**What is expected**
Copy nothing but the lines from the opening of the entries through the line that contains "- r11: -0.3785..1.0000", exactly as written. Drop the pictures.

(Material provided begins)

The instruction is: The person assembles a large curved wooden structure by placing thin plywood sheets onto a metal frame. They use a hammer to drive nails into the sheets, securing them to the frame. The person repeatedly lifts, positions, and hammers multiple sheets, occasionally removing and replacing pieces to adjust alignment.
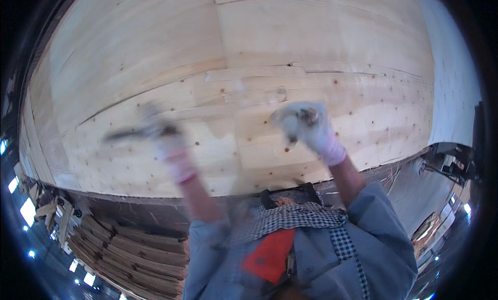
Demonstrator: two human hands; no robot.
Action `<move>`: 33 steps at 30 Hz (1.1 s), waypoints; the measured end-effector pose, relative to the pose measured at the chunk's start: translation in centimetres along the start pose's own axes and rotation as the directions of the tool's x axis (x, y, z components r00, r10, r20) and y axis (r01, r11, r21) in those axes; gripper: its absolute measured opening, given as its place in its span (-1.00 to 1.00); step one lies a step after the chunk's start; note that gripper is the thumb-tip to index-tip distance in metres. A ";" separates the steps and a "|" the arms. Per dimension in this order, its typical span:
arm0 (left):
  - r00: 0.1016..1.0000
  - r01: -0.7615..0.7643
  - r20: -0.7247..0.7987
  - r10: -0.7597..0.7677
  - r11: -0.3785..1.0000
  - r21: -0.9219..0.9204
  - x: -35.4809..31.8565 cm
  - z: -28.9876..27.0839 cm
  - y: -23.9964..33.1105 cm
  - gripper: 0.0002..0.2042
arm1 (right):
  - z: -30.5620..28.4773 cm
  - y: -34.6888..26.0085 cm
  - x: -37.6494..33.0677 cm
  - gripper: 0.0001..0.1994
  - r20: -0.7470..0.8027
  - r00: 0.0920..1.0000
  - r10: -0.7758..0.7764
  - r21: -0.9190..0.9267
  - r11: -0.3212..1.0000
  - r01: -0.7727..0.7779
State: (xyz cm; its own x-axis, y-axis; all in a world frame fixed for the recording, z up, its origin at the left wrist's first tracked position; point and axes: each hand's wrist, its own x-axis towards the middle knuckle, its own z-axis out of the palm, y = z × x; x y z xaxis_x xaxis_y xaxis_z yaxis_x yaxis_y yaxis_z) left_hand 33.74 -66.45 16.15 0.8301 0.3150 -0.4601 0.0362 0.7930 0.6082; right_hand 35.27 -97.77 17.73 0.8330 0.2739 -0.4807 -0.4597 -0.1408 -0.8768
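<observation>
My left hand, in a whitish glove with a pink cuff, is smeared by motion above the wood sheets. From it a long dark tool points to the left; its exact kind is lost in the blur. My right hand, gloved the same way, is closed in a fist over the knotty pale veneer. A brownish bit shows at its fingers and a dark bit below them, but I cannot make out what it holds. Torn seams and narrow strips run across the veneer beyond my hands.
Larger smooth veneer sheets cover the far side of the broad stack. A pile of brown veneer or boards stands at the lower left. At the right lie a grey floor and some dark equipment.
</observation>
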 end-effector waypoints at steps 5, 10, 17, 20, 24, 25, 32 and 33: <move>0.836 -0.549 0.199 0.511 0.790 0.273 -0.9 -2.6 12.2 -0.60 | -4.1 3.5 -0.1 -0.79 -0.073 0.936 0.345 -0.025 0.937 -0.348; 0.955 0.129 0.023 -0.296 0.484 0.866 -2.6 4.1 0.8 -0.69 | 0.8 -1.1 2.8 -0.78 0.312 0.889 0.335 0.072 0.925 -0.374; 0.747 0.484 -0.197 -0.636 0.315 0.817 -2.4 5.2 -4.1 -0.70 | 3.0 -2.3 4.1 -0.69 0.323 0.877 0.356 -0.416 0.885 -0.207; 0.791 0.370 -0.088 -0.606 0.358 0.857 -2.2 3.1 -5.3 -0.72 | 3.2 -0.8 4.6 -0.51 0.425 0.876 0.229 -0.526 0.850 0.033; 0.921 0.373 -0.190 -0.339 0.633 0.678 -0.3 -1.3 -5.9 -0.76 | -1.7 2.4 4.7 -0.56 0.049 0.995 -0.081 -0.048 0.995 0.084; 0.925 0.376 -0.237 -0.298 0.618 0.690 0.1 -2.0 -6.8 -0.75 | -3.9 2.9 5.0 -0.58 -0.067 0.994 -0.084 0.119 0.989 0.091; 0.953 0.271 -0.290 -0.084 0.657 0.703 1.5 -3.8 -13.8 -0.72 | -5.4 0.9 1.2 -0.65 -0.433 0.883 0.181 -0.038 0.975 -0.218; 0.956 0.270 -0.283 -0.083 0.632 0.726 1.4 -4.3 -14.5 -0.72 | -4.8 1.4 0.9 -0.65 -0.442 0.882 0.165 -0.003 0.983 -0.186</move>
State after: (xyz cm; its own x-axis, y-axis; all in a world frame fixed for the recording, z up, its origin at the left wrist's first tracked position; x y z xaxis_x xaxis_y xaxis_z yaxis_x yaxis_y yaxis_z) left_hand 31.98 -75.27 3.93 0.6327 0.3827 -0.6732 0.6512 0.2076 0.7300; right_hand 36.80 -102.27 15.99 0.7946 -0.2021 -0.5725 -0.6054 -0.1923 -0.7723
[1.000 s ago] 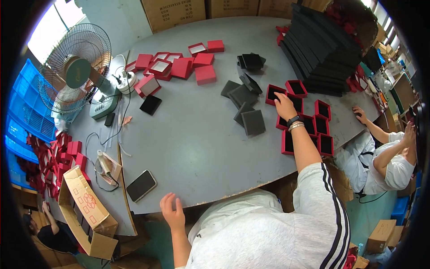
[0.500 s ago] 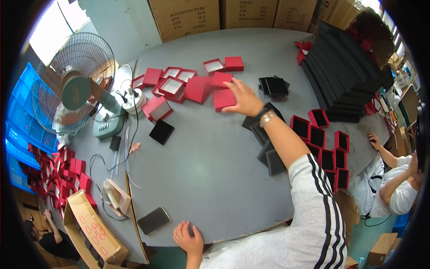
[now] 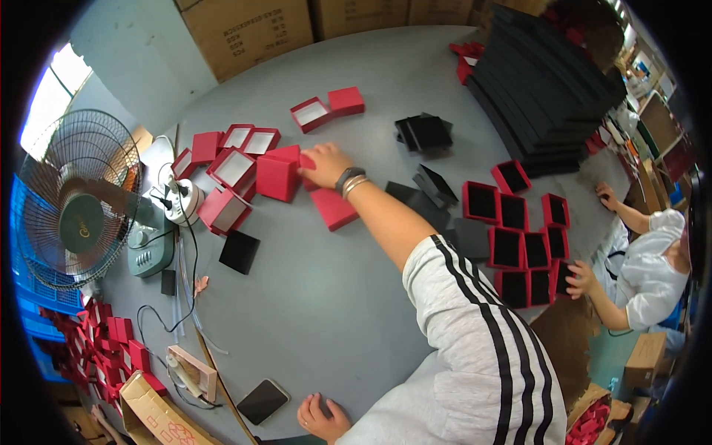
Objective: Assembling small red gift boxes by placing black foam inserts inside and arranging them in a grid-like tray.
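Note:
My right hand [image 3: 324, 164] reaches far across the grey table [image 3: 311, 311] and closes on a red box [image 3: 279, 176] at the edge of a cluster of red boxes and open white-lined lids [image 3: 236, 167]. A flat red lid [image 3: 333, 208] lies under my wrist, which wears a watch and bracelets. My left hand [image 3: 322, 418] rests on the table's near edge, fingers apart, holding nothing, next to a black phone [image 3: 263, 401].
Red boxes with black inserts [image 3: 519, 237] stand in rows at right, where another person's hands [image 3: 579, 279] work. Loose black inserts [image 3: 426, 133], a tall stack of black trays [image 3: 549, 81], a desk fan [image 3: 81, 200], a glue gun with cables [image 3: 182, 204] and cardboard cartons [image 3: 245, 30] surround the table.
My right arm swung from the rows of boxes at right over to the red box cluster at left. My left hand stayed at the near edge.

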A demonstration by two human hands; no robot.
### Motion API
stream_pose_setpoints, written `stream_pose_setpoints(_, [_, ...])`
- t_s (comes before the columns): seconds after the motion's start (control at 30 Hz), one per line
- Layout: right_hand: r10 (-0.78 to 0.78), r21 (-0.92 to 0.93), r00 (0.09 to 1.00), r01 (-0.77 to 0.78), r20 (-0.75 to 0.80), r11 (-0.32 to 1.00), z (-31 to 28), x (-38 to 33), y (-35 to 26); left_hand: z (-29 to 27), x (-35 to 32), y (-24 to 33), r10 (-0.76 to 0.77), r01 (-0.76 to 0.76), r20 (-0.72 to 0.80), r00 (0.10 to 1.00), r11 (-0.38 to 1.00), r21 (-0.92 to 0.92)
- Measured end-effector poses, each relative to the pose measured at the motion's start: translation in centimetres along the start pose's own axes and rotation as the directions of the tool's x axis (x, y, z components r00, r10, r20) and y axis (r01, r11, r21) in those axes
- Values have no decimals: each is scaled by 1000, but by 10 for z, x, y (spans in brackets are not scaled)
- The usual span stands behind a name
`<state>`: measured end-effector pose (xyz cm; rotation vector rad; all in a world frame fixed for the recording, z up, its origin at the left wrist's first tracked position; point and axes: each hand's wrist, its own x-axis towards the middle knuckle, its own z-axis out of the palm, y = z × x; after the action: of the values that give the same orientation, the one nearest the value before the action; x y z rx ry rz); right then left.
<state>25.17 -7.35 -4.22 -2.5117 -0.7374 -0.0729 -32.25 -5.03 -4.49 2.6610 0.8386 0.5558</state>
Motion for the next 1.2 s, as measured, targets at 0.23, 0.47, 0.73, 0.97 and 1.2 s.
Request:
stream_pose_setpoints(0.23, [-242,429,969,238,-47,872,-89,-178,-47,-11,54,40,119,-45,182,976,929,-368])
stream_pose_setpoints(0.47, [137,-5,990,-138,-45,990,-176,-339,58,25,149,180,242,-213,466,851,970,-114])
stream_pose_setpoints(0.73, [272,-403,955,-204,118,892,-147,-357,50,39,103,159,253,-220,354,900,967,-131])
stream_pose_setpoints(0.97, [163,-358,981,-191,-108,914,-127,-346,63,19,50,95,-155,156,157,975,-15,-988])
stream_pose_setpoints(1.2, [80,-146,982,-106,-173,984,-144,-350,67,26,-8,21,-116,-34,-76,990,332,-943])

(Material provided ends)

**Answer to this problem**
The instruction is: The person assembles a large curved wooden structure by placing thin plywood sheets onto a metal frame. They use a hammer to drive nails into the sheets, securing them to the frame. The person repeatedly lifts, positions, and hammers multiple sheets, occasionally removing and replacing pieces to adjust alignment.
Demonstrator: two human hands; no robot.
Action `<move>`: 33 steps at 30 Hz (1.1 s), waypoints; the measured end-effector pose, relative to the pose measured at the chunk's start: translation in centimetres along the start pose's own axes and rotation as the directions of the tool's x axis (x, y, z components r00, r10, r20) and y axis (r01, r11, r21) in those axes; gripper: its absolute measured opening, given as its place in its span (-1.00 to 1.00); step one lies a step after the chunk's start; note that gripper is the thumb-tip to index-tip distance in metres. A ";" separates the steps and a "|" the arms. Per dimension in this order, its typical span:
arm0 (left):
  - r00: 0.1016..1.0000
  - r01: -0.7615..0.7643
  - r20: -0.7247..0.7987
  - r10: -0.7597..0.7677
  - r11: -0.3785..1.0000

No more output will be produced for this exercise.